O esquema foi descoberto pela Procuradoria da República do Distrito Federal, que enviou representação sobre o caso à Corte de Contas.
De acordo com o MPF, a adulteração ocorreu no bojo de um processo que tramitava no Ministério das Cidades, órgão que estava com a responsabilidade de avaliar se acatava ou não a mudança do BRT pelo VLT para atender às necessidades de mobilidade da Baixada Cuiabana para a Copa do Mundo de 2014.
Vale lembrar que o próprio ex-governador Silval Barbosa, em sua delação premiada, confirmou que o projeto inicial era implantar o BRT, mas houve a troca de modal para viabilizar recebimento de propina na ordem de R$ 18 milhões.
O MPF narrou ao TCU que duas servidoras do Departamento de Mobilidade Urbana do Ministério do Ministério das Cidades (Demob), Luiza Vianna e Crsitina Soja, retiraram do processo administrativo uma nota técnica produzida pelo analista de infraestrutura do ministério.
Nessa nota técnica, o analista se manifestou de forma contrária à alteração do BRT pelo VLT, tendo em vista critérios como a impossibilidade de entregar a obra dentro do prazo e outras irregularidades contidas nas estimativas de custos feitas pelo Governo de Mato Grosso.
As duas servidoras, que eram chefes do analista, exigiram que ele modificasse a nota técnica para ficar “em sintonia com a decisão do governo”. Como o analista se recusou, elas produziram novo documento favorável ao VLT “e o inseriram no processo em substituição à peça elaborada pelo analista”.
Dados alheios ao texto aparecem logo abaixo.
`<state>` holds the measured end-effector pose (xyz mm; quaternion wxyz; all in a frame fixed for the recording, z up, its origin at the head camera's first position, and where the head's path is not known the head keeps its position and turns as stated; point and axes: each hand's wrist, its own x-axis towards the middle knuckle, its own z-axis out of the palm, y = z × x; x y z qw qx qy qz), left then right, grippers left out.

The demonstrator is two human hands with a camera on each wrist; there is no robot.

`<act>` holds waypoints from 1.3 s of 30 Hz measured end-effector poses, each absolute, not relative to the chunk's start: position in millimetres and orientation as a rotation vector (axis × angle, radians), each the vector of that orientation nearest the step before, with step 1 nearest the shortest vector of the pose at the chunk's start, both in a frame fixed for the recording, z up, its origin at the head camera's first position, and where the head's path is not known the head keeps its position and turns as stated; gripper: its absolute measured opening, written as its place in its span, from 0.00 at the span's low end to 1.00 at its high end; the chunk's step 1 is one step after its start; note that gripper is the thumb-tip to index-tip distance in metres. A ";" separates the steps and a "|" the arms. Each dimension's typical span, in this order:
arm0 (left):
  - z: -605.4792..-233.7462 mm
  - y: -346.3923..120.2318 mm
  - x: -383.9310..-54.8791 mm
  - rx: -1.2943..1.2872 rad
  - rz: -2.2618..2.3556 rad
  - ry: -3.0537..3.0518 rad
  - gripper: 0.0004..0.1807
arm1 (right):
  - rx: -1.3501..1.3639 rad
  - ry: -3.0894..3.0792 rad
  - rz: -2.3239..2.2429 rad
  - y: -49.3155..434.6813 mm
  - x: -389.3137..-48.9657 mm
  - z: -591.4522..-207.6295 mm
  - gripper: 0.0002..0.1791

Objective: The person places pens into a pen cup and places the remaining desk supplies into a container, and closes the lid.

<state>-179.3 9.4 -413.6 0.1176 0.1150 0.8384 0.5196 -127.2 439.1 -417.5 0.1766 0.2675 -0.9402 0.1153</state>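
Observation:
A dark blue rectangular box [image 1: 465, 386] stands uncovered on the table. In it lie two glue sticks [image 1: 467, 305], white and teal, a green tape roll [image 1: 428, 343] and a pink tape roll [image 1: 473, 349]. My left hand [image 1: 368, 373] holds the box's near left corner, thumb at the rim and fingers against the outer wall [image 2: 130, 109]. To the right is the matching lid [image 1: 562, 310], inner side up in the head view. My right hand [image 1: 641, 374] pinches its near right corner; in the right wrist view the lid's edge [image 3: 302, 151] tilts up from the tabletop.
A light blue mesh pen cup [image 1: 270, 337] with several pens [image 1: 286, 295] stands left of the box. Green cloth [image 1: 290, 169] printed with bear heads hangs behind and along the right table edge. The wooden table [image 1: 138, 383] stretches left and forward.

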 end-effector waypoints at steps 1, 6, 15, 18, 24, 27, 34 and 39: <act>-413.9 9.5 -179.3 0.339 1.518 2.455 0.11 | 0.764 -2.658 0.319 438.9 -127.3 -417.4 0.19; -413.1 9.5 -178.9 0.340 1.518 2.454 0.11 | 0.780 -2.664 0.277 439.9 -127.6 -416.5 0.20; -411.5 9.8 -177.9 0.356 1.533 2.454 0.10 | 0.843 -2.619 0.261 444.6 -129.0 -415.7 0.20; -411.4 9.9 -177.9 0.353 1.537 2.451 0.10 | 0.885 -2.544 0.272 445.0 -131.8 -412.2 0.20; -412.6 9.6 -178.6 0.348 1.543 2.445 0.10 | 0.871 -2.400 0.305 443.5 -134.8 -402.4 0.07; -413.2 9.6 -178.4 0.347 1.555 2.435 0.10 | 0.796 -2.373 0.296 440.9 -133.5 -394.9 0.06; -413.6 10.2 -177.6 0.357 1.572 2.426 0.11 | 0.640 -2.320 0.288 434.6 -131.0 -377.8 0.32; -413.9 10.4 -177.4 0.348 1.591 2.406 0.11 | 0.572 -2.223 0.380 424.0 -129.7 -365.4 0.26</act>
“Essa nova nota técnica apresenta a mesma numeração da anterior e apresenta data retroativa de 8/9/2011, embora, segundo o Ministério Público, tenha sido produzida posteriormente, em data incerta entre os dias 14 e 26/10/2011”, diz trecho da representação.
A troca de laudos foi confirmada pelas próprias servidoras durante reunião na Demob, cujo áudio foi levado à mídia. Elas foram advertidas em processo administrativo disciplinar e respondem a uma ação de improbidade pelos fatos.
Para o ministro relator do caso no TCU, Walton Rodrigues, é “inegável” a gravidade dos ilícitos cometidos pelas servidoras.
“A nova peça técnica foi preparada pela servidora Cristina Maria e contou com o “de acordo” da servidora Luiza Gomide, no propósito de transparecer o fato desse documento haver sido elaborado pelo Departamento de Mobilidade Urbana antes da decisão que aprovou a nova matriz de responsabilidades para a Copa do Mundo FIFA 2014″.
Rodrigues registrou que Cristina e Luiza violaram a integridade do processo administrativo e dos motivos que fundamentaram a troca do modal.
“Tal norma era ou, pelo menos, deveria ser de conhecimento dos agentes públicos, sobretudo por ocuparem cargos de direção e de gerência. Ao terem potencial consciência da ilicitude, era-lhes exigível conduta diversa […] Assim, a subtração de documento avilta o princípio do controle ao ocultar informações essenciais ao exame da regularidade dos atos administrativos, sobretudo em relação aos aspectos da economicidade, eficiência, eficácia e efetividade”, afirmou.
O ministro votou por condená-las à multa de R$ 2,4 mil e foi acompanhado pelos demais membros.